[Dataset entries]
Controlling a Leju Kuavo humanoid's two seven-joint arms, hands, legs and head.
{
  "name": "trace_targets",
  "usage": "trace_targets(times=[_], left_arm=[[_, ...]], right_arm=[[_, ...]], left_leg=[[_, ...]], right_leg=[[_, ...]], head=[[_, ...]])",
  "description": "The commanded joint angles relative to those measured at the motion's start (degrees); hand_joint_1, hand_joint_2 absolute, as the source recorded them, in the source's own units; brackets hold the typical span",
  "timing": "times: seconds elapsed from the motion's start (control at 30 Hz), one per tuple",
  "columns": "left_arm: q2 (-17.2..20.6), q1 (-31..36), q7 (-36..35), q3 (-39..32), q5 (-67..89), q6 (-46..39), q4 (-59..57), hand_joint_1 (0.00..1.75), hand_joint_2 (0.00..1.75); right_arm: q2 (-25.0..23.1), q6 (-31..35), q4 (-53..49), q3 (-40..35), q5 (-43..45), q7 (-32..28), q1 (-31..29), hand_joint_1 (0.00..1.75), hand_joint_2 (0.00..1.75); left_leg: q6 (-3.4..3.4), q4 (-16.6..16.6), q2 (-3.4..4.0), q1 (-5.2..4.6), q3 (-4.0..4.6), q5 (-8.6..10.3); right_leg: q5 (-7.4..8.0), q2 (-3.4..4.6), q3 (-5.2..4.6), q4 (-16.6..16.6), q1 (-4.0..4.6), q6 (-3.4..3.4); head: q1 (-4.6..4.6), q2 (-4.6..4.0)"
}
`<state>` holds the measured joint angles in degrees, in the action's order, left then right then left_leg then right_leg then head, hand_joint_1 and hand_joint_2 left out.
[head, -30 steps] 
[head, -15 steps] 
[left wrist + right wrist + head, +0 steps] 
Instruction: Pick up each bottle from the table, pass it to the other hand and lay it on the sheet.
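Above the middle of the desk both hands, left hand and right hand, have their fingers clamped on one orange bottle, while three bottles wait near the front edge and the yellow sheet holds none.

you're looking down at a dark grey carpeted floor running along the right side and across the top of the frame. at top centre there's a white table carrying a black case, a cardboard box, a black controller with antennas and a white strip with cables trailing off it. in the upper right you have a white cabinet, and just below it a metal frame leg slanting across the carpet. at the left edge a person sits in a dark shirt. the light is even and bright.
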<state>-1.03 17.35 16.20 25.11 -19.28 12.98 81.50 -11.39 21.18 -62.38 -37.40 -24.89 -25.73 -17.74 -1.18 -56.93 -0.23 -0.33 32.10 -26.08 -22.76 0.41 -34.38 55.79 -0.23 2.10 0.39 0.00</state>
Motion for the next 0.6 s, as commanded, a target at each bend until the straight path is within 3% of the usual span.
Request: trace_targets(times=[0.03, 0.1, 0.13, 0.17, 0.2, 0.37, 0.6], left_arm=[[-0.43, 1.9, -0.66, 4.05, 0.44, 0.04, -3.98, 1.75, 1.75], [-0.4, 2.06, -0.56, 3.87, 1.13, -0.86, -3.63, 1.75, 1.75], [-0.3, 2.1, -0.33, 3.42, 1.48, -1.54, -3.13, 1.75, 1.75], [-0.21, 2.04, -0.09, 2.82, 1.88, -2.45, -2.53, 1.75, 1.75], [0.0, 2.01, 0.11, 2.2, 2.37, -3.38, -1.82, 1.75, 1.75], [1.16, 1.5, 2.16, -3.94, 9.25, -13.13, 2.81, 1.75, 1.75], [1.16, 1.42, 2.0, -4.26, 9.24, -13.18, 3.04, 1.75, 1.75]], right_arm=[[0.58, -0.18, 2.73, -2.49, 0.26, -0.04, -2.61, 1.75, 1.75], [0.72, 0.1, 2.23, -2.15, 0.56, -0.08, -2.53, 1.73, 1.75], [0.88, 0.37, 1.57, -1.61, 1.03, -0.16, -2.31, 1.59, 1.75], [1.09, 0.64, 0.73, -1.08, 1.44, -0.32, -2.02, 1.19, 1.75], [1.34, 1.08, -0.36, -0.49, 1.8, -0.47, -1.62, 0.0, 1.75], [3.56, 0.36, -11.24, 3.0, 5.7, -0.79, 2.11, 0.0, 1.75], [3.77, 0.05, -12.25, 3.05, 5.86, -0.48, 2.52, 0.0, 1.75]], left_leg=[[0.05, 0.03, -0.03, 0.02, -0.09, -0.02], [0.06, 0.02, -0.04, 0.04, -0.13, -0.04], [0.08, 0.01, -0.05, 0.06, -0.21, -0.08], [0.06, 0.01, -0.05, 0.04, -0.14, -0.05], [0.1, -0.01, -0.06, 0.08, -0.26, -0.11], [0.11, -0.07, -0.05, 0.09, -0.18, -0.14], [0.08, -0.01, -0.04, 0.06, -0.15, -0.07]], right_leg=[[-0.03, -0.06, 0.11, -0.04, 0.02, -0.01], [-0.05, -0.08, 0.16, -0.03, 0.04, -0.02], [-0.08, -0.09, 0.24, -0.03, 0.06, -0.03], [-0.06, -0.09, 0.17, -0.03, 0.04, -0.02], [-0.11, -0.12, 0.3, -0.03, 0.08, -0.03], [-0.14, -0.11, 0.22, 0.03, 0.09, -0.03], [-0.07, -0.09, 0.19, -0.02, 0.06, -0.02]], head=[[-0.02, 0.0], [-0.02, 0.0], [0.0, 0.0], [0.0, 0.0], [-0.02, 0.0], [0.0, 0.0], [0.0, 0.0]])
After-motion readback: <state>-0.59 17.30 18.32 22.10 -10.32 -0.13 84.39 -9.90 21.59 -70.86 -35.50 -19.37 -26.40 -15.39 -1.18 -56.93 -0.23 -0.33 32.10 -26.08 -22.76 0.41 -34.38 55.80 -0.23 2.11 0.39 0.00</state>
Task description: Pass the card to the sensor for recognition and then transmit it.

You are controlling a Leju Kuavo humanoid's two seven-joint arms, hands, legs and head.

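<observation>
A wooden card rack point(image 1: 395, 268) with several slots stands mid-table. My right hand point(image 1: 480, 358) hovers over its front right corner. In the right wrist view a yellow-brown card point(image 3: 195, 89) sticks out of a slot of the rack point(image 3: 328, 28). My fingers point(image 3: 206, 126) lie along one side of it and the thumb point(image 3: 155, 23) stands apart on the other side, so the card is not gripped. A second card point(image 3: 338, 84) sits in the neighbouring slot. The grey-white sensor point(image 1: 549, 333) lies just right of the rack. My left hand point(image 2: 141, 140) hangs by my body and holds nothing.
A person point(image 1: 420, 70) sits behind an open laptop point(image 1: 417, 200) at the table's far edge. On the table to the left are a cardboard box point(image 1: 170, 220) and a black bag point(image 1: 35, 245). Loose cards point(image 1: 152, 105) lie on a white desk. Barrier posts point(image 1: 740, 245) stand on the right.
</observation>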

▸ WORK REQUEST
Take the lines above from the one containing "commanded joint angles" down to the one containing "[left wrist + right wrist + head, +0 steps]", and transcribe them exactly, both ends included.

▸ RESPONSE BOX
  "description": "The commanded joint angles relative to those measured at the motion's start (degrees); hand_joint_1, hand_joint_2 absolute, as the source recorded them, in the source's own units; brackets hold the typical span",
  "timing": "times: seconds elapsed from the motion's start (control at 30 Hz), one per tuple",
  "columns": "left_arm: q2 (-17.2..20.6), q1 (-31..36), q7 (-36..35), q3 (-39..32), q5 (-67..89), q6 (-46..39), q4 (-59..57), hand_joint_1 (0.00..1.75), hand_joint_2 (0.00..1.75); right_arm: q2 (-25.0..23.1), q6 (-31..35), q4 (-53..49), q3 (-40..35), q5 (-43..45), q7 (-32..28), q1 (-31..29), hand_joint_1 (0.00..1.75), hand_joint_2 (0.00..1.75); left_leg: q6 (-3.4..3.4), q4 (-16.6..16.6), q2 (-3.4..4.0), q1 (-5.2..4.6), q3 (-4.0..4.6), q5 (-8.6..10.3); right_leg: q5 (-7.4..8.0), q2 (-3.4..4.6), q3 (-5.2..4.6), q4 (-16.6..16.6), q1 (-4.0..4.6), q6 (-3.4..3.4); head: q1 (-4.6..4.6), q2 (-4.6..4.0)"
}
`<state>` holds the measured joint angles in degrees, in the action's order, left then right then left_leg then right_leg then head, hand_joint_1 and hand_joint_2 left out.
[head, -30 steps] 
[head, -15 steps] 
[left wrist + right wrist + head, +0 steps] 

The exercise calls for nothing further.